*GIVEN INFORMATION*:
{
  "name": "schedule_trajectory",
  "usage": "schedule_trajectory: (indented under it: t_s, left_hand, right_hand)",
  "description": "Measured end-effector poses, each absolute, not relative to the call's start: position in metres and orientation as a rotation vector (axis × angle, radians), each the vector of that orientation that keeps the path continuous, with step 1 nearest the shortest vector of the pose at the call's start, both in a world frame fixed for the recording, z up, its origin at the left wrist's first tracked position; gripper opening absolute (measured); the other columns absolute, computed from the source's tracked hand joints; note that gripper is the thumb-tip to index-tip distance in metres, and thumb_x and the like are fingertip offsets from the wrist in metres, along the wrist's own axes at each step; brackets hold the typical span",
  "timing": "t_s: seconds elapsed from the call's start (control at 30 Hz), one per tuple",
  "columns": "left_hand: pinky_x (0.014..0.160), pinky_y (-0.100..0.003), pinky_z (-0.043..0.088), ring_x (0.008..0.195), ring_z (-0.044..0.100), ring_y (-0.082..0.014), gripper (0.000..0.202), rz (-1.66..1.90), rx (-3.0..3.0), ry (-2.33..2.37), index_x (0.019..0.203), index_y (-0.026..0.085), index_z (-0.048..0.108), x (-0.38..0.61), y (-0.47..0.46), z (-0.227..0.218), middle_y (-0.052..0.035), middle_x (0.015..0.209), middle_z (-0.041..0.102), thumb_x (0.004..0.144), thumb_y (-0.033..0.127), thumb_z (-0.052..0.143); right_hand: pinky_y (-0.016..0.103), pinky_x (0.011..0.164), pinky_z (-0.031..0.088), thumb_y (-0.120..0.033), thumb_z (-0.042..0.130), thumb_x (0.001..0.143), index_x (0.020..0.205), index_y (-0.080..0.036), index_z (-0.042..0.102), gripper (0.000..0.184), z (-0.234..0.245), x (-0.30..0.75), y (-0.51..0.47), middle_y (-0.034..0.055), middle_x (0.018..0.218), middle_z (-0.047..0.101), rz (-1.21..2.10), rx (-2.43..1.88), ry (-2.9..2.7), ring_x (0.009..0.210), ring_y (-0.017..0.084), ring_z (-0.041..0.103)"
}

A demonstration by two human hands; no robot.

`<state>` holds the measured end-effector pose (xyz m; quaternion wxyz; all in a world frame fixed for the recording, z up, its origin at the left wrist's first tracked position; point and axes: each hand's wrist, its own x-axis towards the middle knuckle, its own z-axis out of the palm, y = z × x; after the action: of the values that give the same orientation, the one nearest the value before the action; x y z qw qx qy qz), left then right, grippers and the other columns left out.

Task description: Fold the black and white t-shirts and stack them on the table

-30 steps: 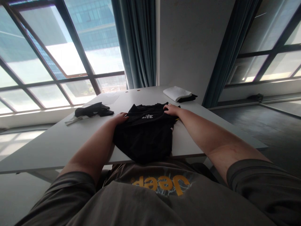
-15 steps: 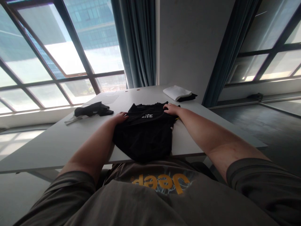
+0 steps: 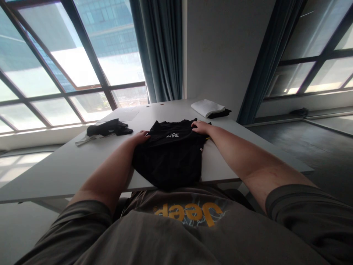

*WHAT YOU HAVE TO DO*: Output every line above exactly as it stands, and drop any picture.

*EXPECTED OUTPUT*:
{
  "name": "schedule_trajectory",
  "usage": "schedule_trajectory: (indented under it: t_s, left_hand, right_hand)",
  "description": "Measured end-effector poses, each absolute, not relative to the call's start: position in metres and orientation as a rotation vector (axis × angle, radians), each the vector of that orientation that keeps the path continuous, with step 1 nearest the shortest vector of the pose at the call's start, both in a world frame fixed for the recording, z up, its origin at the left wrist's first tracked position; gripper opening absolute (measured); the other columns absolute, computed from the source's tracked hand joints; note that gripper is the thumb-tip to index-tip distance in metres, and thumb_x and the like are fingertip offsets from the wrist in metres, along the wrist's own axes at each step; brackets hold the typical span",
  "timing": "t_s: seconds elapsed from the call's start (control at 30 Hz), one per tuple",
  "columns": "left_hand: pinky_x (0.014..0.160), pinky_y (-0.100..0.003), pinky_z (-0.043..0.088), ring_x (0.008..0.195), ring_z (-0.044..0.100), ring_y (-0.082..0.014), gripper (0.000..0.202), rz (-1.66..1.90), rx (-3.0..3.0), ry (-2.33..2.37), index_x (0.019..0.203), index_y (-0.026..0.085), index_z (-0.048..0.108), x (-0.38..0.61), y (-0.47..0.46), z (-0.227..0.218), middle_y (-0.052..0.035), middle_x (0.015..0.209), middle_z (-0.041..0.102), thumb_x (0.004..0.144), thumb_y (-0.033..0.127), thumb_z (-0.052..0.143); right_hand: pinky_y (-0.016..0.103), pinky_x (0.011..0.164), pinky_z (-0.031..0.088), thumb_y (-0.120..0.033), thumb_z (-0.042..0.130), thumb_x (0.001..0.143), index_x (0.020..0.205), index_y (-0.080..0.036), index_z (-0.042..0.102), gripper (0.000..0.184), z (-0.234..0.245), x (-0.30..0.75), y (-0.51..0.47), middle_y (-0.034..0.055), middle_x (0.018..0.218), middle_z (-0.047..0.101), rz (-1.21..2.10), rx (-2.43..1.88), ry (-2.9..2.7), ring_x (0.009..0.210), ring_y (-0.017..0.084), ring_z (-0.041..0.103)"
}

A demonstration by two human hands; no robot.

`<state>` holds the measured end-effector pose (xyz m; quaternion wxyz; all in a world frame fixed for the recording, z up, its origin at the left wrist's first tracked position; point and axes: each hand's wrist, its own x-axis towards the middle knuckle, its own z-axis out of the palm, y = z × x; after the action: of the values that give the same orientation, the one nearest the value before the action; x y z qw qx qy qz), left then right, grippers and the other columns left out.

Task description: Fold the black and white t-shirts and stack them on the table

-30 steps: 
-15 steps: 
+0 steps: 

The exercise is done; no more work remains.